**WHAT IS BEING ASKED**
Your answer should show every line of the material below that includes "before".

**ENTRIES SHOWN**
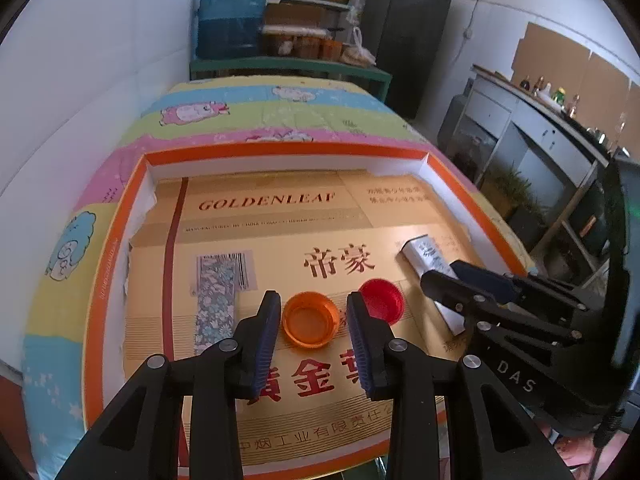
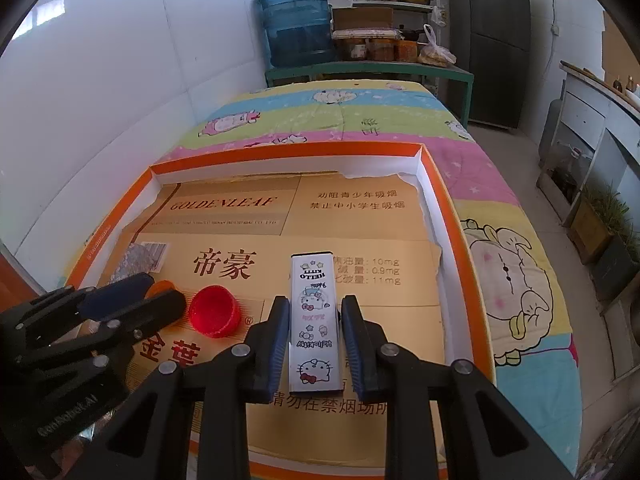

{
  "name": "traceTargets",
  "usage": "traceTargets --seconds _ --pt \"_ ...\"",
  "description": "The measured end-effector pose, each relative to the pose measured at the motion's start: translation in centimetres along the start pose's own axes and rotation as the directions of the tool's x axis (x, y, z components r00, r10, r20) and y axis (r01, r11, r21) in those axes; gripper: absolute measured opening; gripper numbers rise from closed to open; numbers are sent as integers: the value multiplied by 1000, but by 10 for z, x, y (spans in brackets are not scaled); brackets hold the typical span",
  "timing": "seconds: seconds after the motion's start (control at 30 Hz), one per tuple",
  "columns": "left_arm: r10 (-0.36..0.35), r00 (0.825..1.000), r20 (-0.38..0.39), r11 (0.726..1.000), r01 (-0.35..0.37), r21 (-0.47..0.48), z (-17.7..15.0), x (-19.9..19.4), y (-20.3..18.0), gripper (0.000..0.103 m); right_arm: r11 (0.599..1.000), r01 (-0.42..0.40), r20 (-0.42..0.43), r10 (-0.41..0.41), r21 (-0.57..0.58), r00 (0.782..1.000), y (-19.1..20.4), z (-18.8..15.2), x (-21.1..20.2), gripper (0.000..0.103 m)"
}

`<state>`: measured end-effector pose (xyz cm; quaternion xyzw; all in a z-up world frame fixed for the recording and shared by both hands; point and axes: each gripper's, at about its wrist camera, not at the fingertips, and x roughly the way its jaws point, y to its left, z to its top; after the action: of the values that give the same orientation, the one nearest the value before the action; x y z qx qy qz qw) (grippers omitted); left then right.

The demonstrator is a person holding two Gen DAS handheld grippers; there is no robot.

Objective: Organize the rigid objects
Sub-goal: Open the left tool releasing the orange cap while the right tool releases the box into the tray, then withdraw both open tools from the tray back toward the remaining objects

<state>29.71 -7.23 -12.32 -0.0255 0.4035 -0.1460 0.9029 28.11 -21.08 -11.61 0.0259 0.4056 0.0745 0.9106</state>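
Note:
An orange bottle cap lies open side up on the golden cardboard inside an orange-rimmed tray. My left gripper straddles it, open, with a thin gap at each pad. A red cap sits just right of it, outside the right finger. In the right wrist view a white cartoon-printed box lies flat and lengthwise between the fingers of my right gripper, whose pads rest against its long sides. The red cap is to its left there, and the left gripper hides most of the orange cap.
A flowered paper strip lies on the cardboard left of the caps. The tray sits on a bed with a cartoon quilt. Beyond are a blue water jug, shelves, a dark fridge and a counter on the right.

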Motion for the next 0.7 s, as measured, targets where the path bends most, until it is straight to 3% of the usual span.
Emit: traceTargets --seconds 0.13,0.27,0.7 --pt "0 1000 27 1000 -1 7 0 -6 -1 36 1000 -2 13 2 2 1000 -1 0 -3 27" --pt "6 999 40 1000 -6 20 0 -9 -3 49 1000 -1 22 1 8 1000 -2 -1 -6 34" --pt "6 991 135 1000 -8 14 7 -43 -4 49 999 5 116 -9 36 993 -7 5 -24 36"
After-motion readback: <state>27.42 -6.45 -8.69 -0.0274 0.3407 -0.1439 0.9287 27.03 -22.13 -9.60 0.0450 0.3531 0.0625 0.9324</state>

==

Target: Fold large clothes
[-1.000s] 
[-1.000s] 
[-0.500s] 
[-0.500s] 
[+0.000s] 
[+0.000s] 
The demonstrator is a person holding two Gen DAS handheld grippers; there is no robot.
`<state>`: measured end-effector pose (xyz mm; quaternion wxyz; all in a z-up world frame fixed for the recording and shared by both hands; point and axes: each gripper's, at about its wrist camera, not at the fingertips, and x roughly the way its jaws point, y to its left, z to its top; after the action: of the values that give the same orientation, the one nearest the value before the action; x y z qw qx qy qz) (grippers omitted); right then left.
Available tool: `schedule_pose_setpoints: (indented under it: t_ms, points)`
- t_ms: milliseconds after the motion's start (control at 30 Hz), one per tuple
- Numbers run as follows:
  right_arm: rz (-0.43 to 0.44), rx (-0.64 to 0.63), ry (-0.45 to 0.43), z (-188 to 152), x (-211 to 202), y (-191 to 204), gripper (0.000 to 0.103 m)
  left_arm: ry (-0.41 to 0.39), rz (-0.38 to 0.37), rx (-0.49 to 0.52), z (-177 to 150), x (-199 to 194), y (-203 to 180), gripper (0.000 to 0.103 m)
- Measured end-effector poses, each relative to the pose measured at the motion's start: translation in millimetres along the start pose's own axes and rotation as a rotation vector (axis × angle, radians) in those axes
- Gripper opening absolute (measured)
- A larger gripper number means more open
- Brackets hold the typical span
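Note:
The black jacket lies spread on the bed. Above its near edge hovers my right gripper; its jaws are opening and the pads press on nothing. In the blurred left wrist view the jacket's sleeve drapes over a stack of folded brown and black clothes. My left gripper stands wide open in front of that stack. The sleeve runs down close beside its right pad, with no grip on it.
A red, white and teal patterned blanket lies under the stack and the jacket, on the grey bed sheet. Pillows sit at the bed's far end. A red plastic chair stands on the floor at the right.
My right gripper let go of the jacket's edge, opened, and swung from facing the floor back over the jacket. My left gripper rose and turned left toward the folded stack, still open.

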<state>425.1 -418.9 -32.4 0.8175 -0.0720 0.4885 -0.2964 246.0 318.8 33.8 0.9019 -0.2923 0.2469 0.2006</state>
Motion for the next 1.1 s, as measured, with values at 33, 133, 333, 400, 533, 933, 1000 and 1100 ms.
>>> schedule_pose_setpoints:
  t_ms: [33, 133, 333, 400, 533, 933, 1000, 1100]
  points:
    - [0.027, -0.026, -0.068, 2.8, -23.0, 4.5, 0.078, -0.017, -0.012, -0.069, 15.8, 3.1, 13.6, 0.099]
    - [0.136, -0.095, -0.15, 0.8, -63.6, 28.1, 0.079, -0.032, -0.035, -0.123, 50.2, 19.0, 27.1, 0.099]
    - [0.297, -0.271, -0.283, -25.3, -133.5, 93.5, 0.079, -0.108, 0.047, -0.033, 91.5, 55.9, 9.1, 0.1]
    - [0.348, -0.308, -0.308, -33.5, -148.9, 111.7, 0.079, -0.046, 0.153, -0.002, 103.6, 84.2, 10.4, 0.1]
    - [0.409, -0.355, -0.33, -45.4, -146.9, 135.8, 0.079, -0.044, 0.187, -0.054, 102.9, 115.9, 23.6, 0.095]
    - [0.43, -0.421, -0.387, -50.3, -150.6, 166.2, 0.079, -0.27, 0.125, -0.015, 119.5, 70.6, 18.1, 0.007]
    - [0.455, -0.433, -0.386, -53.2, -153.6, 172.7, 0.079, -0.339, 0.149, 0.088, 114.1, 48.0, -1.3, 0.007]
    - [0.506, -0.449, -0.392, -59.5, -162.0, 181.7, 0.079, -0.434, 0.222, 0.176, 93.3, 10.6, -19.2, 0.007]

**EXERCISE RESPONSE**
`<state>`: measured end-effector pose (xyz cm; quaternion xyzw; all in a z-up world frame fixed for the recording and shared by both hands; point and axes: each gripper's, at about its wrist camera, not at the fingertips, and x roughly the way its jaws point, y to its left, z to its top; after the action: of the values that give the same orientation, the one nearest the value before the action; x y z qx qy qz qw) (grippers omitted); left then right.
`<state>`: measured end-effector pose (xyz mm; quaternion wxyz; all in a z-up world frame fixed for the recording and shared by both hands; point and axes: each gripper's, at about its wrist camera, not at the fingertips, and x roughly the way its jaws point, y to its left, z to its top; after the action: of the values that give the same orientation, the one nearest the value before the action; x y z qw qx qy qz) (grippers omitted); right then left.

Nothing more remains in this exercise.